From 1825 to 1833, Wächter was professor of law at the University of Tübingen and was also rector and vice-chancellor there from 1825 to 1828. From 1833 to 1835 he taught at Leipzig University, but returned to Tübingen and was Chancellor of that university from 1835 to 1851 and as such also a member and later President (1839–1848) of the Württemberg Chamber of Deputies of the Landtag. He was made an honorary citizen of the city of Tübingen. In 1848 he was a member of the Vorparlament.

In 1851, Wächter went to Lübeck and became the president of the Oberappellationsgericht der vier Freien Städte succeeding Heise.

From 1852, Wächter again became a professor of law at the University of Leipzig and was appointed a member of the State Council by the King of Saxony in 1855 and was Rector of the University from 1858 to 1860. In 1859, as rector of the university, which was celebrating its 450th anniversary, he was made an honorary citizen of the city of Leipzig. Since 1854 he was a full member of the Saxon Academy of Sciences and Humanities.
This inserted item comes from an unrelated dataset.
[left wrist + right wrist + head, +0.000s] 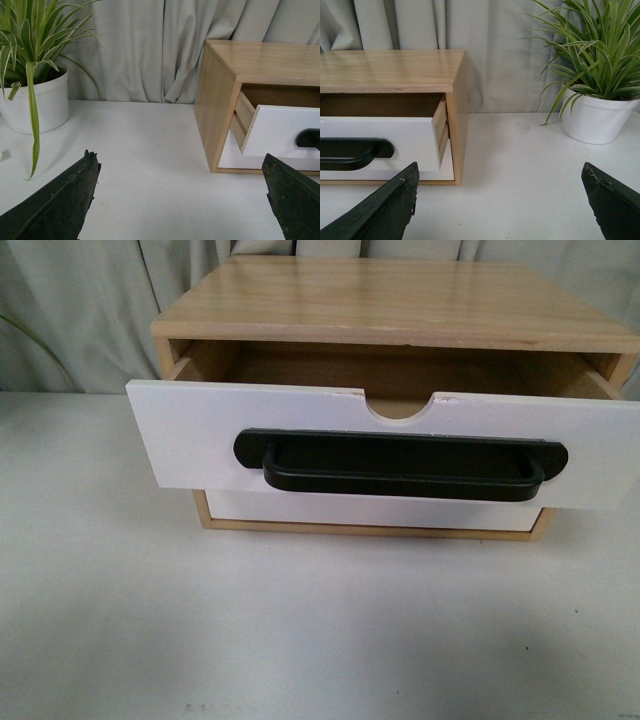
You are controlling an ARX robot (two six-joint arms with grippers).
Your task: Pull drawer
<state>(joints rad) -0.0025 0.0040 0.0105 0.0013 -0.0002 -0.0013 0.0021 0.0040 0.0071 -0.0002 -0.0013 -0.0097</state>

In 1860, he became one of the co-founders of the Deutscher Juristentag, of which he also became the first president. He was re-elected five times to this office. In 1867 he was elected to the constituent Reichstag of the North German Confederation. In 1869, he was appointed a privy councillor and elevated to the Saxon nobility.

During his lifetime, Wächter was described as "the greatest German jurist of all time". He died on the 15 January 1880 in Leipzig.[1]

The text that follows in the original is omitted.